JP2002183175A5

JP2002183175A5 -

Info

Publication number: JP2002183175A5
Application number: JP2000379770A
Authority: JP
Filing date: 2000-12-08
Publication date: 2005-07-21

Claims

A program storage medium for storing a program for text mining, wherein the program is stored in a CPU for text mining to extract characteristic information from at least two document sets .
Extracting a set of words appearing simultaneously from two or more document sets stored in a file storage device ;
Program storage medium characterized by and a step of extracting a set of characteristic words from the set of partial document set the extracted word for each.

A program storage medium for storing a program for text mining, wherein the program is for text mining to extract characteristic information from a set of documents to which at least one attribute is assigned by paying attention to the attribute. To the CPU,
Dividing the document set stored in the file storage device into at least two partial document sets based on the attributes ;
Extracting a set of words that simultaneously appear from the two or more partial document sets ;
Program storage medium characterized by and a step of extracting a set of characteristic words from the set of partial document set the extracted word for each.

In the program storage medium according to claim 1 or claim 2, program storage medium, wherein the word set appearing simultaneously said extracted is a set of words appearing in a certain distance.

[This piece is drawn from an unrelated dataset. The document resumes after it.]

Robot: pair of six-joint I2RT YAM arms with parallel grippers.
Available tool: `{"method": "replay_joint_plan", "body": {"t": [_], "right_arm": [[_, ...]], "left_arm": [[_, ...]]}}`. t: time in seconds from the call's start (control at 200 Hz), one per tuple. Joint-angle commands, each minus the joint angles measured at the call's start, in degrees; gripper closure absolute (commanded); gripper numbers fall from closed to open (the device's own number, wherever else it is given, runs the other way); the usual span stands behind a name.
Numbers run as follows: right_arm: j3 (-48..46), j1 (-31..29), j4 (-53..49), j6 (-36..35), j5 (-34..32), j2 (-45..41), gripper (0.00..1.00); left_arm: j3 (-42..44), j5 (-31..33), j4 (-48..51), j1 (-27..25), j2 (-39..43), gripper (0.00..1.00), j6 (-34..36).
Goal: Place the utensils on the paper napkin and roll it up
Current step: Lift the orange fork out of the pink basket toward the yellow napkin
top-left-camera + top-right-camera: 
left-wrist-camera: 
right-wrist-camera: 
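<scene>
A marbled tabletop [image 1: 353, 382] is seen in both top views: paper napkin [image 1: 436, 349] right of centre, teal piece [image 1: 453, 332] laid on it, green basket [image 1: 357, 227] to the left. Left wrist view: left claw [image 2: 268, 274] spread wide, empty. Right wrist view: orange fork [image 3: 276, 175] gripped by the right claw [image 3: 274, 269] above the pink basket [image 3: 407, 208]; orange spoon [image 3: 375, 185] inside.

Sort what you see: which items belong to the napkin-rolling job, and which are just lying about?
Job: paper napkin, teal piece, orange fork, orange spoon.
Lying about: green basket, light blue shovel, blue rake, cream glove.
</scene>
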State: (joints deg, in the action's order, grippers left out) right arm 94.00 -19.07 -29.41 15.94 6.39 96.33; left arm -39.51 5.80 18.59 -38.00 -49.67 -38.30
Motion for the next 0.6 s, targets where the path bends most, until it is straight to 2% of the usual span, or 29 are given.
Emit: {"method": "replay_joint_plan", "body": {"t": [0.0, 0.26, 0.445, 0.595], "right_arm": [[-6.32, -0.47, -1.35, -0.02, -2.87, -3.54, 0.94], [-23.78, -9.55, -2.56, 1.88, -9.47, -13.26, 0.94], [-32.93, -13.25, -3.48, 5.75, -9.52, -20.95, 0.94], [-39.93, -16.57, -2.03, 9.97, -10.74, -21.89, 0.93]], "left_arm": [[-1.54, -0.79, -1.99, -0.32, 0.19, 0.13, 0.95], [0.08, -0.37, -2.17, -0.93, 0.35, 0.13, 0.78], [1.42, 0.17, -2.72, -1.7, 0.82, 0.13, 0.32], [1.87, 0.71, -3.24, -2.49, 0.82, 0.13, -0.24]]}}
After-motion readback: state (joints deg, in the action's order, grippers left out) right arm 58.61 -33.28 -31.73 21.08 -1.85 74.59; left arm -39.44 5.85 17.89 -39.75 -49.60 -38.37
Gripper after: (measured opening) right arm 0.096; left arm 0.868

3. The program storage medium according to claim 1, wherein the program further gives the CPU an amount indicating the strength of connection between two words constituting the extracted characteristic word set. calculating, program storage medium, characterized in that and a step of outputting clustering in accordance with the set of the extracted characteristic word to the amount which is the calculated.

In the program storage medium according to claim 1 or claim 2, the program is in CPU, further comprising the steps of Ru receives the information and words to instruct the document set, the word associated with the input word A program storage for executing the step of obtaining from the information of the set of words extracted from the document set indicated by the input information and the step of outputting as related words of the input word Medium .

In a text mining method for extracting characteristic information by focusing on the attribute from a set of documents to which at least one attribute is assigned, the document set is divided into at least two partial document sets based on the attribute, A text which extracts a set of words appearing simultaneously from the two or more partial document sets, and extracts a characteristic word set from the extracted word sets for each partial document set Mining method.